Lahore’s road to nowhere
Guest Post by Ahmad Iqbal Chaudhary
Lahore is on a dangerous path towards a future of urban highways, underpasses and flyovers that will eventually suffocate the city. The Lahore Development Authority has recently awarded contracts worth Rs 1.5 billion to construct signal-free corridors on Jail Road and Main Boulevard with two new underpasses and several signal-free U-turns to improve traffic speeds.
In a city where 40 per cent of total trips are taken by foot, and merely 8 per cent by private car, should public infrastructure spending really facilitate car owners? Increasing road capacity is not the solution to tackle congestion. In fact it adds more demand for vehicular travel eventually resulting in more congestion and emissions.
The logic is simple: more lanes on Lahore’s roads will increase the demand for travel, leading to additional car purchases and resulting in heightened traffic congestion.
Infrastructure projects are generally considered to be an important trigger for economic development. However, one is forced to question the need for more underpasses, flyovers and road lanes in Lahore.
Lahore has a long history of expensive car-centric infrastructure projects such as the Jinnah flyover, the expansion of Main Boulevard and Jail Road, and underpasses along the canal. However, all of these projects have proved to be counterproductive. Lahore’s air quality is deteriorating sharply, there is more congestion on the roads, and these projects have had a devastating effect on local commerce and human activity.
We are continuing to spend billions of rupees in expanding road capacity when it clearly hasn’t worked. This approach of prioritizing car-centric urban development will make traffic congestion, air pollution, and road safety—already major challenges—worse. The lesson is clear: we need to avoid the mistakes of the past and invest in the right types of infrastructure today.
Cities worldwide have been unsuccessful in alleviating traffic congestion by increasing the road space available to cars. In fact, most cities are now exploring ways to mitigate the economic and environmental damage caused by car dependence.
In many cities—like New York City in the 1960s and San Francisco in the late 1950s—community-led movements were able to mobilise the public to prevent neighbourhood destruction and urban highway development. In other cities—like Seoul and Bogotá—urban highways had to be torn down at a huge cost many decades later.
Transport infrastructure projects should also be carefully examined on the grounds of equity, especially when projects are funded by public money. Projects that benefit a wealthy few are an extreme form of regressive spending and when coupled with a regressive tax regime – as is the case in Pakistan – these projects effectively redistribute resources from the poor to the wealthy.
Planners in Lahore have considered pedestrian bridges an appropriate response to the needs of those traveling by foot. However, pedestrian bridges have frequently proved inaccessible and inconvenient to most pedestrians.
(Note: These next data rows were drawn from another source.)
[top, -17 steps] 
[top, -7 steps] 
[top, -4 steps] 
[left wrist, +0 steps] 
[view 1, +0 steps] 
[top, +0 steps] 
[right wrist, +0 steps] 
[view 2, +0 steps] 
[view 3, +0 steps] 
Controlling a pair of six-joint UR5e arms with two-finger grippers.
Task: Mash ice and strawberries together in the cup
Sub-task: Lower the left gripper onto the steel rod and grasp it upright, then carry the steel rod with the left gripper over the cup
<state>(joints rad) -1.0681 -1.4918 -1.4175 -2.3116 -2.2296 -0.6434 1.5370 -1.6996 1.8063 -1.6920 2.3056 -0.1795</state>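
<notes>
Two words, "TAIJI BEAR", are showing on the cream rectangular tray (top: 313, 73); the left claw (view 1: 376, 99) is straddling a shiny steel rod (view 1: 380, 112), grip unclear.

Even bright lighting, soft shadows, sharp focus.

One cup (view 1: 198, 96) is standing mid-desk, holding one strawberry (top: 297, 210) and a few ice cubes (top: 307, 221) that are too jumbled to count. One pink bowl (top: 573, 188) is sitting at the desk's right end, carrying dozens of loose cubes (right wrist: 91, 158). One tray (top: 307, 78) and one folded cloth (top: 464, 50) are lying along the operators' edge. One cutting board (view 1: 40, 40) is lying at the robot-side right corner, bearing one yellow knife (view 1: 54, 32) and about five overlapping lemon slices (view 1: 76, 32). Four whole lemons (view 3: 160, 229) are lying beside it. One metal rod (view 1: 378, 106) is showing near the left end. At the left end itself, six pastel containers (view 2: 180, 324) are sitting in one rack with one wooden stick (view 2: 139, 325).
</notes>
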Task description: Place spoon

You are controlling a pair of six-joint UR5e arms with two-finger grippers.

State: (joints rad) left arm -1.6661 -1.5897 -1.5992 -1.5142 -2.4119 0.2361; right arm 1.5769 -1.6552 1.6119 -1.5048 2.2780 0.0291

These bridges are hard to cross and encourage jaywalking; generating additional safety concerns for pedestrians, and creating hazards for cars passing underneath.
This lack of understanding reflects poorly on our planners and reveals a strong class bias in infrastructure planning. Whether intentional or not, it seems like Lahore is currently being planned for the automobile, and not for people.
Metro bus projects in Lahore and Islamabad are a step in the right direction but they only scratch the surface. Lahore, with a population of over 10 million has a single bus rapid transit (BRT) corridor stretching 27 km – compared to Ahmedabad, a city with less than half of Lahore’s population, has 12 corridors spanning over 85km and plans to develop five new corridors.
Enrique Peñalosa, the former mayor of Bogotá, Colombia, is one of the foremost advocates of using road space in a more equitable and efficient way. He has equated BRT buses that zoom by cars stuck in traffic as “democracy at work”.
If Lahore’s road space does not equitably meet the needs of public transport users, it does even less for bicyclists, who account for 5 percent of trips according to the Lahore urban transport master plan. Bicyclists and pedestrians put together make up almost half of all trips in Lahore, but they get next to nothing when it comes to transport infrastructure and investment.
Building a comprehensive public transport network takes time. But in the short-term, it’s not hard to improve connectivity around BRT stations by providing feeder buses, more park and ride facilities, and integrating the right kinds of pedestrian and bicycle infrastructure.
Additionally, our urban planners need to consider congestion pricing and higher parking fees commensurate with property prices to manage traffic congestion in the city. Small interventions like this can go a long way in protecting vulnerable populations, improving air quality, reducing traffic congestion, and making the city a more vibrant place.